■ Task to carry out: Output range, inclusive: from the line containing "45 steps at" to the line containing "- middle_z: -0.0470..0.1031". Restate those lines from the data below word for word and only those.

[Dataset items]
*****

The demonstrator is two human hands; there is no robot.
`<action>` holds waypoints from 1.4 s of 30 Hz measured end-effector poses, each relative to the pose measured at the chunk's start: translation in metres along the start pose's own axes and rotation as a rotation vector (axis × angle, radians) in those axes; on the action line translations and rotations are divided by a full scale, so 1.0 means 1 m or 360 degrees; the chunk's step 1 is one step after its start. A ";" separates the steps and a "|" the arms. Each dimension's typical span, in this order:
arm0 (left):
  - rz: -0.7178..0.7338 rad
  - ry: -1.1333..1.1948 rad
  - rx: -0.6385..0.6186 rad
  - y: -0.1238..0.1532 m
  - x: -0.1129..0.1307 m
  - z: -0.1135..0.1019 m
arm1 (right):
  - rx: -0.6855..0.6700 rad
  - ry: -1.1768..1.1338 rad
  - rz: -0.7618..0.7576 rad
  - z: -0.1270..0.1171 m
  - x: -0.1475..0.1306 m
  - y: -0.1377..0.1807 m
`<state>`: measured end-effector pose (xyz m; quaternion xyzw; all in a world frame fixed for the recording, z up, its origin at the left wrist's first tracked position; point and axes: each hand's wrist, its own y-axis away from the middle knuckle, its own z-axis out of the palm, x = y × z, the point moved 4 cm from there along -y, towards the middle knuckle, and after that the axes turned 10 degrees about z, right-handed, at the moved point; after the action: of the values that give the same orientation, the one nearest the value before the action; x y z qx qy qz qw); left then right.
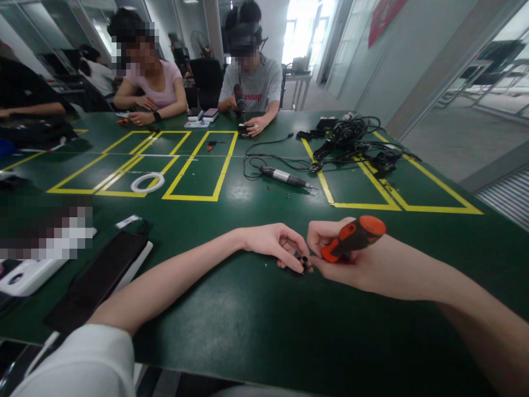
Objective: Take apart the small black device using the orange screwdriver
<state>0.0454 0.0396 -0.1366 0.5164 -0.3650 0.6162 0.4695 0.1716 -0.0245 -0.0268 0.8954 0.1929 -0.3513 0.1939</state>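
Note:
My right hand (347,262) is closed round a screwdriver with an orange and dark grey handle (351,240). The handle leans up to the right; its shaft and tip are hidden by my fingers. My left hand (281,245) is closed, thumb and fingers pinching a small black part (304,260) low over the green table. Most of that part is covered by my fingers, so its kind does not show. The fingertips of both hands nearly meet at it.
Beyond my hands lies a corded electric screwdriver (285,177). A heap of black cables (349,138) is at the back right. A white tape roll (147,182) rests on yellow-marked table (192,197). At left is a black pouch (99,275). Co-workers sit opposite.

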 end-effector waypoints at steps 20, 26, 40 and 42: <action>-0.0035 0.0079 0.0030 -0.002 -0.002 0.003 | -0.0127 -0.0031 -0.0155 -0.002 0.000 0.002; -0.0024 0.0070 0.0024 -0.001 -0.006 0.001 | -0.0035 0.0077 -0.0209 0.001 -0.001 -0.003; -0.0056 0.0062 0.0029 0.002 -0.005 0.003 | -0.0105 -0.0081 -0.0162 0.001 0.000 -0.004; -0.0028 0.0067 0.0006 0.002 -0.004 0.004 | -0.0116 -0.0096 -0.0128 0.000 0.001 -0.004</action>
<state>0.0449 0.0348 -0.1400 0.5074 -0.3492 0.6234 0.4816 0.1701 -0.0205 -0.0283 0.8683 0.2354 -0.3782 0.2180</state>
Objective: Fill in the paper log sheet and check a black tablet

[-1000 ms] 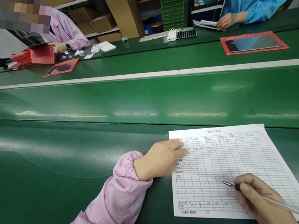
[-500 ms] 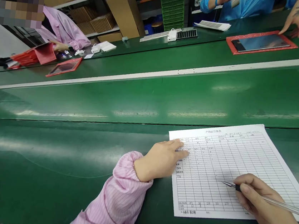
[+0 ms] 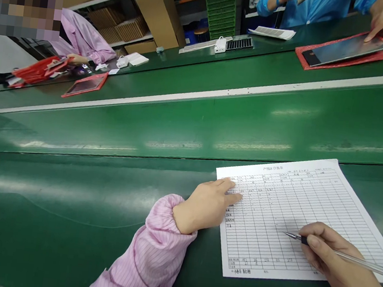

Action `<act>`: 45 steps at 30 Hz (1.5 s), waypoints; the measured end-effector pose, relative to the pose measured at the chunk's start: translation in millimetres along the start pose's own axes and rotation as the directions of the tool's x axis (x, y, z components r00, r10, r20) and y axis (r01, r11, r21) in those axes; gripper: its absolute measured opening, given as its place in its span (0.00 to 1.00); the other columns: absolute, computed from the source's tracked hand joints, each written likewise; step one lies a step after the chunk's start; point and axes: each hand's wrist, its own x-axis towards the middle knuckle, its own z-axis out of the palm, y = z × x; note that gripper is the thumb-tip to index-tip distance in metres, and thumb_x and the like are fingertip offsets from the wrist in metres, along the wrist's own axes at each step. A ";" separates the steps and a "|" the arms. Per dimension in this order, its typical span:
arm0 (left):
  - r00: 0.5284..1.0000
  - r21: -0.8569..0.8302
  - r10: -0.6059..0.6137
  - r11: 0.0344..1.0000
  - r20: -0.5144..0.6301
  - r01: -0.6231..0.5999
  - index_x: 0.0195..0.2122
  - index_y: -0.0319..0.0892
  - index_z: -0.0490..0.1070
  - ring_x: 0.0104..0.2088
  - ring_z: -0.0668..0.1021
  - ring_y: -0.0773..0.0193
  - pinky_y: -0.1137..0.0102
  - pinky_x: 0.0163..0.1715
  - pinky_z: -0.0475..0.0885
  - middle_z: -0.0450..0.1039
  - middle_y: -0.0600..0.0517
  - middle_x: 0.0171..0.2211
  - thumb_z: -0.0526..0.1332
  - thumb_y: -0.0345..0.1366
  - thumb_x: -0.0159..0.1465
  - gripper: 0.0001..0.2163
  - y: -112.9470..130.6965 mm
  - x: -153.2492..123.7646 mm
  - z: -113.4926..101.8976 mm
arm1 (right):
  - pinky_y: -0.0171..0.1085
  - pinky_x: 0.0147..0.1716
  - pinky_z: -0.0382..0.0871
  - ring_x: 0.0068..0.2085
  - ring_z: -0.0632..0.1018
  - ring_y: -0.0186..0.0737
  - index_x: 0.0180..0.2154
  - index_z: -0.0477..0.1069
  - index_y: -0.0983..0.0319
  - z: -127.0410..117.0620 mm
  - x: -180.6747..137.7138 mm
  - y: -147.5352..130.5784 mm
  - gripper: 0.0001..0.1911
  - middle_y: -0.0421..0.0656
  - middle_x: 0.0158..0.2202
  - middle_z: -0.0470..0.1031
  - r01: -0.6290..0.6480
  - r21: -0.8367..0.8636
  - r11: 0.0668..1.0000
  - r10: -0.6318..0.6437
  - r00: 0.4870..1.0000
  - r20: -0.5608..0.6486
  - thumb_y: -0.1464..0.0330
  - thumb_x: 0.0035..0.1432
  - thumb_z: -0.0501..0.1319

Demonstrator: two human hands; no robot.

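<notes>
A printed form (image 3: 295, 206) with a ruled grid lies on the green table, partly filled in with handwriting along its left columns and bottom rows. My left hand (image 3: 207, 204) rests on its left edge, fingers stretched out and apart on the paper. Over the lower right of the sheet, my right hand (image 3: 332, 256) pinches a pen (image 3: 354, 259) with a clear barrel and dark grip. The pen's tip points left at the middle of the grid; whether it touches the paper I cannot tell.
Beyond a green conveyor belt (image 3: 194, 121), a co-worker in blue sleeves (image 3: 313, 10) handles a flat dark panel (image 3: 347, 53) over a red sleeve. Another person in pink (image 3: 82, 34) holds red packaging (image 3: 36, 73) at far left. A white adapter (image 3: 220, 45) lies across the belt.
My hands, the pen and the form have stayed still. Across the belt, the co-worker's panel has shifted right and tilted up at one end; the person in pink has moved the red packaging.
</notes>
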 end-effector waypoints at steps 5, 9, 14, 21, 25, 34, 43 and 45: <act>0.999 -0.031 0.016 0.999 0.036 -0.015 0.53 0.43 0.68 0.56 0.68 0.54 0.63 0.48 0.72 0.67 0.44 0.54 0.53 0.25 0.60 0.20 -2.7 -1.4 -2.7 | 0.31 0.14 0.59 0.18 0.63 0.33 0.21 0.72 0.61 2.7 1.0 -1.7 0.27 0.40 0.16 0.62 -0.001 -0.006 1.000 0.001 1.000 -0.008 0.42 0.36 0.66; 0.995 -0.045 0.048 0.998 0.089 -0.044 0.54 0.46 0.67 0.58 0.66 0.51 0.59 0.50 0.70 0.64 0.43 0.57 0.55 0.29 0.61 0.19 -4.9 -2.1 -4.1 | 0.31 0.14 0.58 0.18 0.63 0.33 0.20 0.71 0.61 2.0 -0.4 -3.5 0.27 0.40 0.16 0.62 -0.005 -0.010 1.000 0.005 1.000 -0.005 0.42 0.36 0.66; 0.995 -0.037 0.034 0.999 0.093 -0.031 0.53 0.46 0.69 0.58 0.66 0.49 0.56 0.51 0.69 0.62 0.42 0.58 0.54 0.27 0.62 0.18 -3.5 -1.8 -3.0 | 0.31 0.15 0.58 0.18 0.63 0.34 0.21 0.72 0.60 0.9 -1.0 -5.1 0.27 0.40 0.16 0.62 -0.005 -0.020 1.000 0.005 1.000 -0.011 0.42 0.36 0.66; 0.988 -0.067 0.066 0.996 0.140 -0.057 0.54 0.47 0.68 0.60 0.62 0.46 0.57 0.52 0.68 0.61 0.42 0.59 0.55 0.23 0.59 0.22 -1.5 -2.3 -8.0 | 0.31 0.15 0.58 0.18 0.63 0.34 0.21 0.72 0.61 0.8 -0.9 -2.7 0.27 0.40 0.15 0.62 -0.007 -0.030 1.000 0.007 1.000 -0.012 0.43 0.36 0.65; 0.984 -0.073 0.057 0.996 0.170 -0.045 0.52 0.48 0.69 0.61 0.59 0.46 0.57 0.53 0.66 0.61 0.44 0.59 0.55 0.23 0.60 0.21 -0.5 -1.5 -10.3 | 0.31 0.15 0.58 0.18 0.63 0.34 0.21 0.72 0.61 -0.5 -1.9 -2.0 0.27 0.40 0.16 0.62 -0.006 -0.020 1.000 0.006 1.000 -0.009 0.42 0.36 0.66; 0.971 -0.087 0.064 0.995 0.229 -0.045 0.54 0.51 0.68 0.62 0.55 0.43 0.53 0.55 0.63 0.58 0.45 0.60 0.55 0.22 0.60 0.23 3.9 -1.3 -13.6 | 0.31 0.16 0.60 0.19 0.63 0.34 0.22 0.72 0.60 -0.3 0.0 -0.5 0.26 0.40 0.18 0.63 0.029 -0.032 0.999 -0.028 0.999 0.022 0.43 0.40 0.65; 0.947 -0.112 0.063 0.993 0.315 -0.029 0.56 0.51 0.65 0.63 0.47 0.38 0.46 0.57 0.55 0.52 0.41 0.63 0.52 0.21 0.61 0.25 7.8 -1.0 -17.4 | 0.30 0.17 0.57 0.19 0.62 0.33 0.22 0.72 0.61 -1.9 -0.9 1.7 0.26 0.40 0.17 0.62 0.026 -0.017 1.000 -0.025 0.999 0.041 0.43 0.41 0.65; 0.941 -0.113 0.064 0.993 0.332 -0.028 0.56 0.52 0.65 0.63 0.45 0.36 0.43 0.56 0.55 0.50 0.41 0.63 0.52 0.21 0.61 0.25 9.0 -1.1 -17.9 | 0.30 0.17 0.56 0.19 0.61 0.32 0.23 0.72 0.61 -2.1 -1.2 1.4 0.26 0.39 0.17 0.61 0.037 -0.024 0.999 -0.035 0.998 0.055 0.43 0.43 0.64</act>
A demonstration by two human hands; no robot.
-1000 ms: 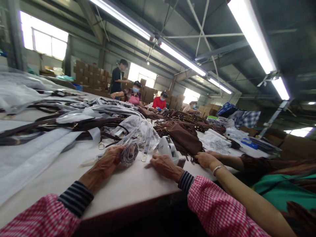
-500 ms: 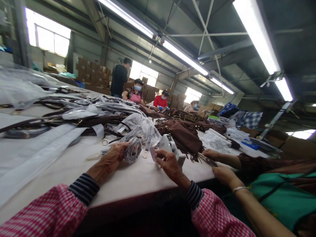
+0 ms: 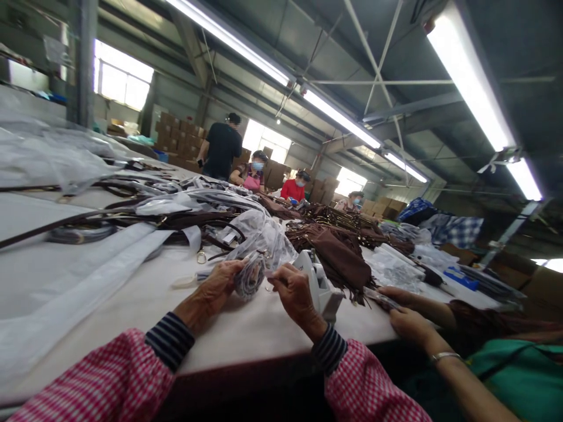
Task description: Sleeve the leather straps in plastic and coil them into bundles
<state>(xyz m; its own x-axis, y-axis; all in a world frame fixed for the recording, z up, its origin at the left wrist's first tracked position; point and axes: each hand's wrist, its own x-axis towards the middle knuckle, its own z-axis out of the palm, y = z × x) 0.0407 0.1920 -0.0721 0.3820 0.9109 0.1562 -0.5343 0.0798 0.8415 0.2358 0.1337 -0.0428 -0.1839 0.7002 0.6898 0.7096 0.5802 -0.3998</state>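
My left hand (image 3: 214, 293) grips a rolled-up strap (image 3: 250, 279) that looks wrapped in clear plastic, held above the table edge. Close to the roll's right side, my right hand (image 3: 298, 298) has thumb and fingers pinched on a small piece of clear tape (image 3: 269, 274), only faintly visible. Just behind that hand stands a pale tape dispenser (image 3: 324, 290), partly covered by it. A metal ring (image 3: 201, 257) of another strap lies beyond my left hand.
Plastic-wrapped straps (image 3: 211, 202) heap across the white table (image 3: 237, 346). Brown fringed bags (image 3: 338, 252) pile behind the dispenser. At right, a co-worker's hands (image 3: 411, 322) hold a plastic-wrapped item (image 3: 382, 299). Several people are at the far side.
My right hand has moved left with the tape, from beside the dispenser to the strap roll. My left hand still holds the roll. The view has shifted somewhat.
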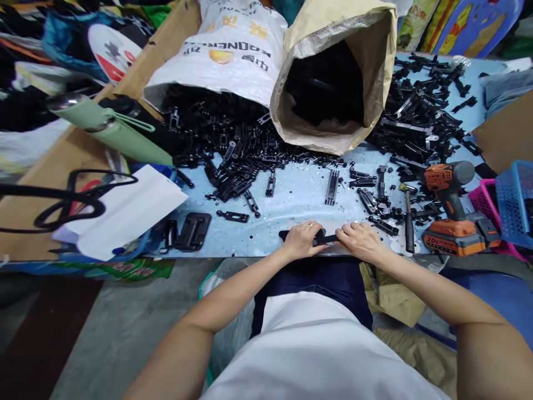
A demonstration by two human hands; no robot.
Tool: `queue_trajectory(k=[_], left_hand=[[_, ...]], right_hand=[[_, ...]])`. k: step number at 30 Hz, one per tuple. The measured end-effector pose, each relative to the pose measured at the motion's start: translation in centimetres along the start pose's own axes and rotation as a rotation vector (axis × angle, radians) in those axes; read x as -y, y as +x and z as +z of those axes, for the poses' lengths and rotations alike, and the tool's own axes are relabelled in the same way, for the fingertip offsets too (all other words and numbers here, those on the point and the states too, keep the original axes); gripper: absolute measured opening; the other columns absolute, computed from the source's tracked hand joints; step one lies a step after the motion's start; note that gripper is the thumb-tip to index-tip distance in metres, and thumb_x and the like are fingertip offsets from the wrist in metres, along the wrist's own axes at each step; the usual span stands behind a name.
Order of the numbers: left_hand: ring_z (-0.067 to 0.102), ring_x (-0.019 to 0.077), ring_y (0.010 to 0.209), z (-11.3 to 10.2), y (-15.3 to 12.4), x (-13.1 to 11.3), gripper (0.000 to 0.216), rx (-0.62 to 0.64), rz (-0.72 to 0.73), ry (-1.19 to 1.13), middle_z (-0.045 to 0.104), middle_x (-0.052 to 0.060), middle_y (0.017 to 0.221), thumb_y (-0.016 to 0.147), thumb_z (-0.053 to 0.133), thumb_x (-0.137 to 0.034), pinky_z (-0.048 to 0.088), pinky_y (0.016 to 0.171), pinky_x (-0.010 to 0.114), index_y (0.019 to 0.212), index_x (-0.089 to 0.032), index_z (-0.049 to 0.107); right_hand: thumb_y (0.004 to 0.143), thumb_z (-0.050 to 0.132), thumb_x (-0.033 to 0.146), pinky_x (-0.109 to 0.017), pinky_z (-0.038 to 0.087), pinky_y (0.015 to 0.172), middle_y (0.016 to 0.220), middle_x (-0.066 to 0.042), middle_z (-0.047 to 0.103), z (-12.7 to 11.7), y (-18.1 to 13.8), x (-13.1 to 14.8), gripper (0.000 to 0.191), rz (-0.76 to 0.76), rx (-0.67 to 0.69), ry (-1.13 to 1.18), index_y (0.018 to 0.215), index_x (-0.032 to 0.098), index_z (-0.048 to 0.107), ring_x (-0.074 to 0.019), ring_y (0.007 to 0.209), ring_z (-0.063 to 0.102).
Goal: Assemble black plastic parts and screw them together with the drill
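At the front edge of the blue tabletop, my left hand (303, 240) is closed around a black plastic part (327, 239). My right hand (361, 240) grips the other end of this part, which runs between both hands; the fingers cover much of it. Just beyond the hands stands a ribbed black piece (332, 187) with thin metal pins near it. Several small black hinged pieces (368, 200) lie beyond my right hand. A hammer (408, 216) rests to the right, beside an orange and black cordless drill (452, 205).
A white woven sack (233, 50) and an open paper sack (333, 16) stand at the back. Black parts (239, 161) are heaped before them, with another heap (416, 122) at right. A green bottle (120, 133), white paper (131, 211) and a black bracket (195, 230) are left; baskets (514, 200) right.
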State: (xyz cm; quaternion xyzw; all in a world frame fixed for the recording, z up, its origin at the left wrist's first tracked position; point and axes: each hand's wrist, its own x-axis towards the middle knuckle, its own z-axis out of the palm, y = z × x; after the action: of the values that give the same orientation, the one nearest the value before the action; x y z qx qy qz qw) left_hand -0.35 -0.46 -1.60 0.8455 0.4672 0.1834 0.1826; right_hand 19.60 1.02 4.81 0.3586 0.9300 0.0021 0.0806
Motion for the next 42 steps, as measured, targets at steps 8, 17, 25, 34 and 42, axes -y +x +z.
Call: queue_trajectory(k=[8, 17, 25, 34, 42], left_hand=[[0.053, 0.0233, 0.107, -2.0, 8.6, 3.7, 0.031, 0.004, -0.208, -0.093, 0.059, 0.011, 0.112, 0.089, 0.041, -0.034, 0.041, 0.091, 0.036, 0.112, -0.017, 0.052], [0.059, 0.0259, 0.095, -3.3, 17.8, 8.2, 0.03, -0.092, -0.553, 0.081, 0.061, 0.02, 0.102, 0.082, 0.033, -0.003, 0.044, 0.08, 0.034, 0.096, -0.005, 0.06], [0.06, 0.0228, 0.092, -3.1, 5.2, 6.7, 0.021, -0.412, -0.43, 0.021, 0.064, 0.01, 0.096, 0.086, 0.041, -0.021, 0.046, 0.082, 0.034, 0.097, -0.017, 0.059], [0.066, 0.0141, 0.074, 0.4, -1.4, 2.9, 0.026, -0.965, -0.528, -0.883, 0.054, 0.0, 0.085, 0.088, 0.043, -0.046, 0.052, 0.076, 0.033, 0.095, -0.021, 0.044], [0.068, 0.0161, 0.081, 2.9, -0.5, 1.6, 0.026, -1.058, -0.406, -0.888, 0.05, -0.001, 0.084, 0.089, 0.044, -0.046, 0.052, 0.079, 0.032, 0.093, -0.02, 0.044]], right_hand=[[0.09, 0.039, 0.05, -0.027, 0.033, 0.064, 0.081, -0.007, 0.063, 3.2, 0.1, -3.7, 0.041, -0.051, -0.003, 0.117, 0.089, 0.016, 0.062, -0.0173, 0.076, 0.055], [0.091, 0.037, 0.028, -0.032, 0.041, 0.074, 0.104, -0.014, 0.061, 0.5, 8.5, -9.0, 0.03, 0.442, -0.128, 0.145, 0.107, 0.016, 0.059, -0.0243, 0.096, 0.052], [0.082, 0.036, 0.002, -0.033, 0.041, 0.079, 0.104, -0.019, 0.061, -0.5, 14.8, -13.1, 0.033, 0.698, -0.003, 0.189, 0.102, 0.009, 0.061, -0.0253, 0.096, 0.056], [0.078, 0.056, 0.027, -0.026, 0.046, 0.063, 0.075, -0.003, 0.063, 0.5, 5.8, -4.9, 0.012, 0.263, -0.294, 0.697, 0.078, 0.017, 0.062, -0.0141, 0.065, 0.058], [0.078, 0.061, 0.021, -0.021, 0.04, 0.056, 0.07, -0.002, 0.057, 1.0, 3.3, -2.1, 0.009, 0.148, -0.203, 0.554, 0.07, 0.016, 0.06, -0.0103, 0.057, 0.053]])
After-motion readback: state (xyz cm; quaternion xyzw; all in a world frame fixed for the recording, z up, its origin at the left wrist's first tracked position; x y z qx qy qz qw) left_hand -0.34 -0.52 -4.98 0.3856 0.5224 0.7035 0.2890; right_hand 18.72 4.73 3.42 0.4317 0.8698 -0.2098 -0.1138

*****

■ Result for this exercise:
Action `<act>`: 45 steps at 30 Hz (1.5 s), waypoints; the measured end-effector pose, relative to the pose measured at the chunk's start: translation in millimetres along the start pose's own axes and rotation as the directions of the tool's x axis (x, y, z components r00, r10, r20) and y axis (r01, r11, r21) in those axes; gripper: its absolute measured opening, given as its place in its span (0.00 to 1.00); the other columns: absolute, computed from the source's tracked hand joints, each written likewise; step one lies a step after the chunk's start; point and axes: each hand's wrist, its own x-axis towards the middle knuckle, its own z-axis out of the palm, y = z × x; note that gripper is the thumb-tip to index-tip distance in metres, and thumb_x and the like are fingertip offsets from the wrist in metres, along the wrist's own axes at each step. A ";" separates the steps and a "|" the arms. Per dimension in this order, its typical span:
arm0 (left):
  - r00: 0.5284..1.0000
  - r21: -0.8569..0.8302
  - r10: -0.6059..0.6137
  - r11: 0.0344..1.0000
  - r20: -0.5144..0.6301
  - r01: -0.6231..0.5999
  - index_x: 0.0195..0.2122
  - index_y: -0.0319..0.0892
  - index_z: -0.0490..0.1070
  - ring_x: 0.0104..0.2088
  - ring_z: -0.0668..0.1021
  - ring_y: -0.0773..0.0193
  - pinky_y: -0.1137..0.0102
  - pinky_x: 0.0163..0.1715
  - pinky_z: -0.0475..0.0885
  - middle_z: -0.0450..0.1039
  - middle_y: -0.0600..0.0517
  - middle_x: 0.0171..0.2211
  - thumb_z: -0.0526..0.1332
  - thumb_y: -0.0345..0.1366
  - thumb_x: -0.0159..0.1465
  - gripper: 0.0001..0.2163
  - y: -112.9470..130.6965 mm
  - x: -153.2492..123.7646 mm
  - z: -113.4926..101.8976 mm
arm1 (right):
  - pinky_y: -0.0171..0.1085
  - pinky_x: 0.0147..0.1716
  - pinky_z: -0.0382..0.0871
  - ring_x: 0.0068..0.2085
  - ring_z: -0.0632..0.1018
  - ring_y: -0.0186..0.0737
  - index_x: 0.0180..0.2154
  - index_z: -0.0477..0.1069
  - index_y: -0.0983..0.0319
  - z: -127.0410..117.0620 mm
  - x: -180.6747..137.7138 mm
  - y: -147.5352..130.5784 mm
  - gripper: 0.0001..0.1911
  - middle_y: -0.0421..0.0656
  - middle_x: 0.0158..0.2202
  - middle_z: -0.0470..0.1031

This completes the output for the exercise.